### [Task prompt]
In full and without changes, output the data.

### [Given information]

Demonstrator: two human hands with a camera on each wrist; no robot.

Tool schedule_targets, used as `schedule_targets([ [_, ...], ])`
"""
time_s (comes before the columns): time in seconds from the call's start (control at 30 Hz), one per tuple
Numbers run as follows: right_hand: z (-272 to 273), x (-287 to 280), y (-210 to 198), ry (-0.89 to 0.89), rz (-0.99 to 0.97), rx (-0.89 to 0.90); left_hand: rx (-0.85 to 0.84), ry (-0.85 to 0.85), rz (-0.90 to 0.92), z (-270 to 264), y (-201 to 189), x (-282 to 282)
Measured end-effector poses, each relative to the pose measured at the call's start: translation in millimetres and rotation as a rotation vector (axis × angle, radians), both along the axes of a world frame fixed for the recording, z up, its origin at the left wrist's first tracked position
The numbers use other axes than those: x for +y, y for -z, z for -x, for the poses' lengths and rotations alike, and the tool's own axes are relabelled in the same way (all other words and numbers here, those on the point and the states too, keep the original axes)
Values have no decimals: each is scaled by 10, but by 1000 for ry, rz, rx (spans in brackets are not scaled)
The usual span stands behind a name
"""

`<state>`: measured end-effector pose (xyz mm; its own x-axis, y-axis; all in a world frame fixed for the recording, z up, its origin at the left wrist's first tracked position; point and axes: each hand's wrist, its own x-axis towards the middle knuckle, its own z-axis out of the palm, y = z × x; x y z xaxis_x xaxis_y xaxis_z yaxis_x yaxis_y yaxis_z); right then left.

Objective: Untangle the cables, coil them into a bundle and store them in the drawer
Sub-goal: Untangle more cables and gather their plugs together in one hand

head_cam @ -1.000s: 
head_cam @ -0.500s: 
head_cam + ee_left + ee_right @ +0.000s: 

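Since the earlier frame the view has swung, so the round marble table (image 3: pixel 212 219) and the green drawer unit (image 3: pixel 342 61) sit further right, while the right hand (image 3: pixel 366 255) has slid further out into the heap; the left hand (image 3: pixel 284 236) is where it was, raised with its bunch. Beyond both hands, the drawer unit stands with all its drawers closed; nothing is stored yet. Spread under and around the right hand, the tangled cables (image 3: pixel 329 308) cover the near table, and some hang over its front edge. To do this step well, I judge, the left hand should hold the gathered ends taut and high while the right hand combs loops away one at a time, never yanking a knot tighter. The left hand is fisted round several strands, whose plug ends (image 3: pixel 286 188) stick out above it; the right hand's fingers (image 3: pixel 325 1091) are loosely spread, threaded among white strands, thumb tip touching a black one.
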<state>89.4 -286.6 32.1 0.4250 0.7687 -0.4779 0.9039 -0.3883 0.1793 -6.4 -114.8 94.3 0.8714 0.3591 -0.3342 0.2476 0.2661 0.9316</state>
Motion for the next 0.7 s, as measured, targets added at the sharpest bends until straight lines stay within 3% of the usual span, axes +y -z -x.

### [Reply]
Demonstrator: two human hands with a camera on each wrist; no robot.

Tool schedule_targets, used as `schedule_targets([ [_, ...], ])`
"""
time_s (comes before the columns): time in seconds from the call's start (control at 30 Hz), one per tuple
Numbers run as follows: right_hand: z (-272 to 273), x (-287 to 280), y (-210 to 198), ry (-0.89 to 0.89), rz (-0.99 to 0.97), rx (-0.89 to 0.90); left_hand: rx (-0.85 to 0.84), ry (-0.85 to 0.85), rz (-0.90 to 0.92), z (-270 to 264), y (-201 to 189), x (-282 to 282)
Measured end-effector poses, each relative to the pose measured at the call's start: translation in millimetres and rotation as a rotation vector (axis × angle, radians), both along the axes of a world frame fixed for the recording, z up, its origin at the left wrist's first tracked position
The numbers use other axes than those: x for +y, y for -z, z for -x, for the poses' lengths and rotations alike, and the tool's own axes are relabelled in the same way (all other words and numbers here, those on the point and the states too, keep the original axes)
Values have no decimals: each is scaled by 10, but by 1000 for ry, rz, rx (spans in brackets are not scaled)
The usual span stands behind a name
"""

`<state>`: measured end-effector pose (xyz mm; its own x-axis, y-axis; all in a world frame fixed for the recording, z up, its origin at the left wrist's first tracked position; point and axes: each hand's wrist, its own x-axis towards the middle knuckle, its own z-axis out of the palm, y = z × x; x y z xaxis_x xaxis_y xaxis_z yaxis_x yaxis_y yaxis_z); right then left.

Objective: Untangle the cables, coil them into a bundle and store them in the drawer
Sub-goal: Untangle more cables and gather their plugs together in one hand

head_cam @ -1.000s: 
head_cam @ -0.500s: 
head_cam + ee_left + ee_right @ +0.000s: 

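Since the earlier frame the view has swung, so the round marble table (image 3: pixel 212 219) and the green drawer unit (image 3: pixel 342 61) sit further right, while the right hand (image 3: pixel 366 255) has slid further out into the heap; the left hand (image 3: pixel 284 236) is where it was, raised with its bunch. Beyond both hands, the drawer unit stands with all its drawers closed; nothing is stored yet. Spread under and around the right hand, the tangled cables (image 3: pixel 329 308) cover the near table, and some hang over its front edge. To do this step well, I judge, the left hand should hold the gathered ends taut and high while the right hand combs loops away one at a time, never yanking a knot tighter. The left hand is fisted round several strands, whose plug ends (image 3: pixel 286 188) stick out above it; the right hand's fingers (image 3: pixel 325 1091) are loosely spread, threaded among white strands, thumb tip touching a black one.
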<state>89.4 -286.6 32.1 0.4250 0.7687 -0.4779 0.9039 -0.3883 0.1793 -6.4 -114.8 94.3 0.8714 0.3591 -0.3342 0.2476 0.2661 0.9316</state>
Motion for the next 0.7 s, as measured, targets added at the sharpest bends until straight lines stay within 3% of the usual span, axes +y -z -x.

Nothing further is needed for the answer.